• LISTED ENTRIES:
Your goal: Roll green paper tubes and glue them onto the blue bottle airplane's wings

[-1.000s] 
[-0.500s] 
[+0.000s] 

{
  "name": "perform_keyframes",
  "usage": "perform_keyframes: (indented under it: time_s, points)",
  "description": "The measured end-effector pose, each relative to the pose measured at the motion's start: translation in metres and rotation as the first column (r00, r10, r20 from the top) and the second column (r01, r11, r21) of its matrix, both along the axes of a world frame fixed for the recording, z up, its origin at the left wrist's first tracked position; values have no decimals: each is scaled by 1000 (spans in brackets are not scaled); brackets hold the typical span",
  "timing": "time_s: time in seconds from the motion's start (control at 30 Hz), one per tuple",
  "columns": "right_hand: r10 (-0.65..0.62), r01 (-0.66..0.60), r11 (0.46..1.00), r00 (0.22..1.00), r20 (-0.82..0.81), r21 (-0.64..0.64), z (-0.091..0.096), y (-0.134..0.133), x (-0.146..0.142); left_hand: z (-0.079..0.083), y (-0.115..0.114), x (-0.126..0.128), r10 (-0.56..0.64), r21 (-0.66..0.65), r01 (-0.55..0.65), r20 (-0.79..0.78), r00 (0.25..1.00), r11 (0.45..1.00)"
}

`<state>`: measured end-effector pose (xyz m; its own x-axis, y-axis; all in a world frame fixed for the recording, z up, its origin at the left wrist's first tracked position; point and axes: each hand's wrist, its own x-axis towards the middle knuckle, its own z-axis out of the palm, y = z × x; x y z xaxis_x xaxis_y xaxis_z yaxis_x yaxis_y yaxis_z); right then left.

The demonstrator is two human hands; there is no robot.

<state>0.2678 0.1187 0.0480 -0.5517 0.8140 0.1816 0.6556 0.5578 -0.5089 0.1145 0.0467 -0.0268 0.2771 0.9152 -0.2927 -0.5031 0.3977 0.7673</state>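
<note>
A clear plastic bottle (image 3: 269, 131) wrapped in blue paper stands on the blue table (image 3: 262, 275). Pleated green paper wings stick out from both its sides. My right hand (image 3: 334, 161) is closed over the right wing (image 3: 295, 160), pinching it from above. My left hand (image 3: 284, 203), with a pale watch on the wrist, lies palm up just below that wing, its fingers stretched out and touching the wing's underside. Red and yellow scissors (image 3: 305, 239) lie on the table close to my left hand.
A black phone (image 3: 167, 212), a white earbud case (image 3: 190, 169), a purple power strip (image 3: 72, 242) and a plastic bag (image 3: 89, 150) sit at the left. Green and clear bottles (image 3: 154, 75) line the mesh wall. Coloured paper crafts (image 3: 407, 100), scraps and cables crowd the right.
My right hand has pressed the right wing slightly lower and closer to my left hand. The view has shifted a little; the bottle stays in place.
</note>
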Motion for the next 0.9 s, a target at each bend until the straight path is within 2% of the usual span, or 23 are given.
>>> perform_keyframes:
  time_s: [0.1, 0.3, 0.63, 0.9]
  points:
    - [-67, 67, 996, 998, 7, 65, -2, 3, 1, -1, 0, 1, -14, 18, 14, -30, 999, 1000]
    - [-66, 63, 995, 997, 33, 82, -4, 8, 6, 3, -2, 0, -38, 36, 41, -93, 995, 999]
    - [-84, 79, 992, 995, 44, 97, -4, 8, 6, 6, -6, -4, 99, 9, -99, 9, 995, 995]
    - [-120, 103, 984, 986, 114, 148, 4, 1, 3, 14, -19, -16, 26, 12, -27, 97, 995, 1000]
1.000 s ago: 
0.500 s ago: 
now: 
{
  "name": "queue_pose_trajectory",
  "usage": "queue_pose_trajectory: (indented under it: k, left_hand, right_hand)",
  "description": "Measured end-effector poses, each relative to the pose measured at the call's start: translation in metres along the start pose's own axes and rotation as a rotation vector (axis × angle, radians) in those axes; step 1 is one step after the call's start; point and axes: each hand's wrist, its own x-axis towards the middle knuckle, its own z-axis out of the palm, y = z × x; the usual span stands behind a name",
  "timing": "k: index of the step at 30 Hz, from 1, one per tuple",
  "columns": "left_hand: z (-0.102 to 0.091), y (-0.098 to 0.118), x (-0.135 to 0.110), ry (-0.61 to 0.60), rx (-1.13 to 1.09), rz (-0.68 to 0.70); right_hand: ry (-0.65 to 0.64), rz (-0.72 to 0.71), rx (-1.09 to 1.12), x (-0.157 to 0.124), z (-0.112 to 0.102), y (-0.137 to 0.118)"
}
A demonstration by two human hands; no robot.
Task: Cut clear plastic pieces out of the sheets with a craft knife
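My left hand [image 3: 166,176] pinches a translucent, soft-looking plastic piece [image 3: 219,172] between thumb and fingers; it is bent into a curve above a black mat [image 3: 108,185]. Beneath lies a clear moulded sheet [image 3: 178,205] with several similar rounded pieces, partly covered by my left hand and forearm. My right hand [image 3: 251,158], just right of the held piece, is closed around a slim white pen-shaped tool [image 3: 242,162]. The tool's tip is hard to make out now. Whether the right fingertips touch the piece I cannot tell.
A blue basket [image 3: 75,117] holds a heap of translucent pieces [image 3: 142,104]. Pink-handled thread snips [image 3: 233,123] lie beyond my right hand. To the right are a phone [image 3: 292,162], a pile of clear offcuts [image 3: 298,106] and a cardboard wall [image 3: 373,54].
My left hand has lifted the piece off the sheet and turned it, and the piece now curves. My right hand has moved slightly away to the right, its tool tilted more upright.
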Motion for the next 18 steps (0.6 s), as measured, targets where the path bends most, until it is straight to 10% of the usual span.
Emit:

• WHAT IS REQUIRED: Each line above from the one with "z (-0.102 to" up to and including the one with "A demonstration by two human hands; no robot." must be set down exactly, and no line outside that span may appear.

• FINISHED EXERCISE:
  "columns": "left_hand: z (-0.102 to 0.091), y (-0.098 to 0.118), x (-0.135 to 0.110), ry (-0.61 to 0.60), rx (-1.13 to 1.09), rz (-0.68 to 0.70); right_hand: ry (-0.65 to 0.64), rz (-0.72 to 0.71), rx (-1.09 to 1.12), x (-0.157 to 0.124), z (-0.112 to 0.102), y (-0.137 to 0.118)"
}
A demonstration by two human hands; no robot.

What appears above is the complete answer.